SOAS University of London


15 October - 12 December 2003
Opening hours: Mon-Fri 10.30 – 1700

Steel and Religious Practices

The establishment of the Safavid dynasty in the 16th century gives pre-eminence to the production of steel, often employed in a religious context. The Safavid Kings or Shahs were devout Muslims, followers of the Shi'ite sect of Islam, believing 'Ali and his descendants to be the only legitimate successors to the Prophet Mohammad. The cult of martyrs and saints, peculiar to Shi'ism, attributes great significance to pilgrimage. The mosque and sanctuary entrances are faced with plaques of steel inscribed with verses of the Koran and the names of the twelve Imams.

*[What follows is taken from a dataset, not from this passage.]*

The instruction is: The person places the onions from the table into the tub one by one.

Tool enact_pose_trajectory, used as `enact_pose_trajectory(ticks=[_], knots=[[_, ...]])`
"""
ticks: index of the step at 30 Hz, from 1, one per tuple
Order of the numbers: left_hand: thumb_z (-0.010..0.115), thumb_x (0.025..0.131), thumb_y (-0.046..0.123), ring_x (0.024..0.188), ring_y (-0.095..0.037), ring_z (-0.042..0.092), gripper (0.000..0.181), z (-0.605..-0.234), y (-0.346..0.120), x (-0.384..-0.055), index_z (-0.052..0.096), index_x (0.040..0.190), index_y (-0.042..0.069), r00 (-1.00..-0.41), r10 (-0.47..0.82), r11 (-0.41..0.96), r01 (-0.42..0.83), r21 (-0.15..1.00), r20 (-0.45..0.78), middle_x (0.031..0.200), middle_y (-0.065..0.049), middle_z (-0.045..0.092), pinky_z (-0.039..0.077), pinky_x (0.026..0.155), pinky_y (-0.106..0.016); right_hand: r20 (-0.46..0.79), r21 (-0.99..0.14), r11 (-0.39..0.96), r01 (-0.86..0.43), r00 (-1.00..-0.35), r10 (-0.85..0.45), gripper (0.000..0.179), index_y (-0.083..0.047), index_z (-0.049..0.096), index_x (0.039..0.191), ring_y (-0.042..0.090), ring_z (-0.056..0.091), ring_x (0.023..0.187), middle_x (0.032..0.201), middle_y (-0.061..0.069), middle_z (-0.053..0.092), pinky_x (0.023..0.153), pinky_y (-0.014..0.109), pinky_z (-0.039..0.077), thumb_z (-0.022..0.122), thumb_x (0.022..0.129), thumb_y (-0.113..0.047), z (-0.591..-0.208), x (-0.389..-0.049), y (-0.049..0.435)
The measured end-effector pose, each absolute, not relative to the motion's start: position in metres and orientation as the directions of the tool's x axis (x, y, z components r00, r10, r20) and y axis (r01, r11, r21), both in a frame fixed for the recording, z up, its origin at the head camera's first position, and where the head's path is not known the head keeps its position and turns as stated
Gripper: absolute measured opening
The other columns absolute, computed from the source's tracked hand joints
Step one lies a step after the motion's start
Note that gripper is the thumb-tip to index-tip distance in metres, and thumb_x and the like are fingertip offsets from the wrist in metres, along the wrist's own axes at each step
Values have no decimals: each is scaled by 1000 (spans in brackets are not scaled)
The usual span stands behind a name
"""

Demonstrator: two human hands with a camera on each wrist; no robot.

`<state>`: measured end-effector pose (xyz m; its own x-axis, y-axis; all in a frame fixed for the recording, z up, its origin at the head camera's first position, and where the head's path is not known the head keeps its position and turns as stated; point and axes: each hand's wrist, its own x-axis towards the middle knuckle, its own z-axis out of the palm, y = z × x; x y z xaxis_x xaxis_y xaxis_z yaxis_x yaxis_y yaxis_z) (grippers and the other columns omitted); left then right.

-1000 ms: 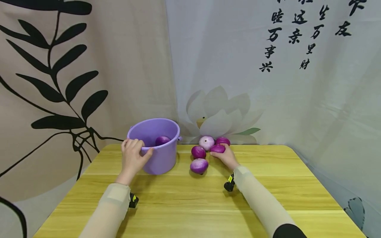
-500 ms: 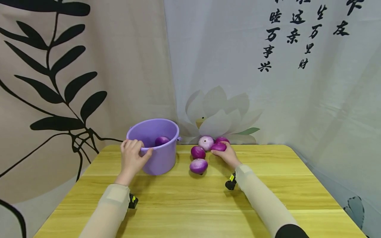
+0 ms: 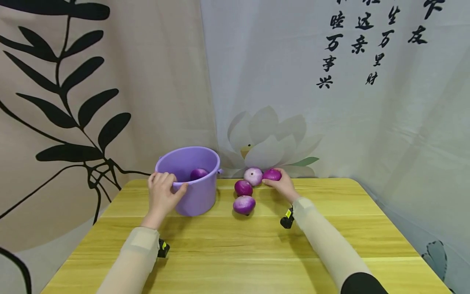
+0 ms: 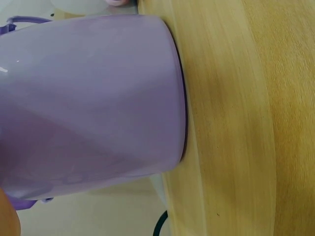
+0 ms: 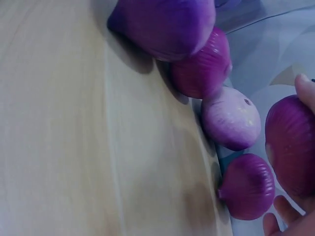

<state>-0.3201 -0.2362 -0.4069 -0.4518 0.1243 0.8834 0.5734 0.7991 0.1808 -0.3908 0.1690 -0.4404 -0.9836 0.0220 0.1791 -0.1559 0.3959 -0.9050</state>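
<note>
A: What has the right hand (image 3: 283,187) got?

B: A purple onion (image 5: 291,145), pinched snugly between thumb and fingers. It looks lifted clear of the table (image 3: 227,257), though the right wrist view cuts it off at the edge, so I wouldn't swear to it.

A: And the left hand (image 3: 162,197)?

B: Gripping the rim of the lilac bucket (image 3: 198,200) at about seven o'clock, taking twelve as the side by the printed backdrop (image 3: 165,81). The fingers are curled over the rim and the bucket stands upright.

A: Anything in the bucket?

B: One onion shows, the inside onion (image 3: 199,174), lying toward four o'clock from the middle of the mouth.

A: Where are the others?

B: Grouped on the table, at roughly three o'clock from the bucket. The pale onion (image 3: 253,176) sits at nine o'clock from the held one. The dark onion (image 3: 243,188) is between seven and eight from the pale one, with the near onion (image 3: 244,205) at six from the dark one.

A: Is that all?

B: There's a fourth onion (image 5: 247,187), at six o'clock from the pale one in the right wrist view.
</note>
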Motion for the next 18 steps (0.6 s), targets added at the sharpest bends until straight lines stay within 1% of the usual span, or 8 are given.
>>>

A custom dictates that pilgrims attach padlocks to the grilles surrounding the tombs of the venerated saints as a symbol of the tie that bonds them to the saints. The steel plaques adorned with religious phrases immortalize the prayers of the pilgrims. Accessories, 'alams among others, which are used during religious celebrations and processions and particularly during the ta'ziyeh—a theatrical portrayal of the martyrdom of Hussain, the son of 'Ali—have made it possible for the steel craft industry to survive up until today. Religious devotion drives the production of amulets, armlets or bazubands and miniature Koran boxes in steel with a variety of decoration techniques. Thus, the metal itself is a medium of virtue.